You are given a tree rooted at node 0, described by an undirected edge list and a value on every node. You may apply operations to chosen nodes to add their values to your score, but after all operations the tree must remain healthy, meaning every path from the root to any leaf still has a nonzero total value.

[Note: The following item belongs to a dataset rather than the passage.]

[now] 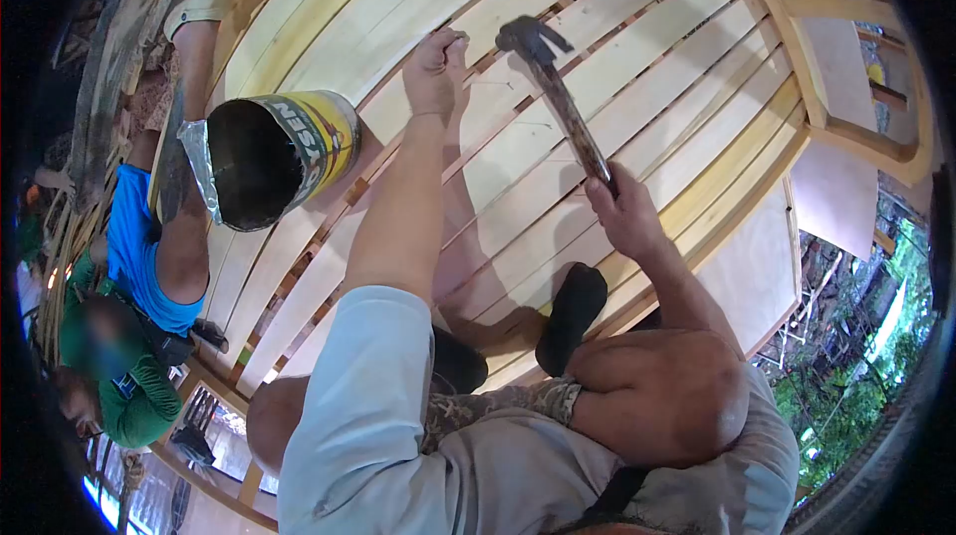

The optimization target is the maximum score you can collect while preserving that health condition. In the sample with edges [[0,1],[0,2],[0,3],[2,4],[4,5]] and values [5,2,5,2,1,1], the best result is 11 because leaving the root value untouched keeps every root-to-leaf path nonzero while allowing the other nodes to contribute to the score.

Examples

Example 1

Input: edges = [[0,1],[0,2],[0,3],[2,4],[4,5]], values = [5,2,5,2,1,1]

Output: 11

We can choose nodes 1, 2, 3, 4, and 5. The value of the root is non-zero. Hence, the sum of values on the path from the root to any leaf is different than zero. Therefore, the tree is healthy and the score is values[1] + values[2] + values[3] + values[4] + values[5] = 11. It can be shown that 11 is the maximum score obtainable after any number of operations on the tree.

Example 2

Input: edges = [[0,1],[0,2],[1,3],[1,4],[2,5],[2,6]], values = [20,10,9,7,4,3,5]

Output: 40

We can choose nodes 0, 2, 3, and 4.

  • The sum of values on the path from 0 to 4 is equal to 10.
  • The sum of values on the path from 0 to 3 is equal to 10.
  • The sum of values on the path from 0 to 5 is equal to 3.
  • The sum of values on the path from 0 to 6 is equal to 5. Therefore, the tree is healthy and the score is values[0] + values[2] + values[3] + values[4] = 40. It can be shown that 40 is the maximum score obtainable after any number of operations on the tree.

Constraints

  • 2 <= n <= 2 * 104
  • edges.length == n - 1
  • edges[i].length == 2
  • 0 <= ai, bi < n
  • values.length == n
  • 1 <= values[i] <= 109
  • The input is generated such that edges represents a valid tree.

Solution Approach

Reframe the score as kept value

Instead of maximizing removed score directly, compute the minimum value that must stay in each subtree. Let subtreeSum[u] be the sum of values in node u's subtree, and let dp[u] be the minimum value that must remain there so every path from u to a leaf still has a nonzero sum. The answer becomes totalSum - dp[0].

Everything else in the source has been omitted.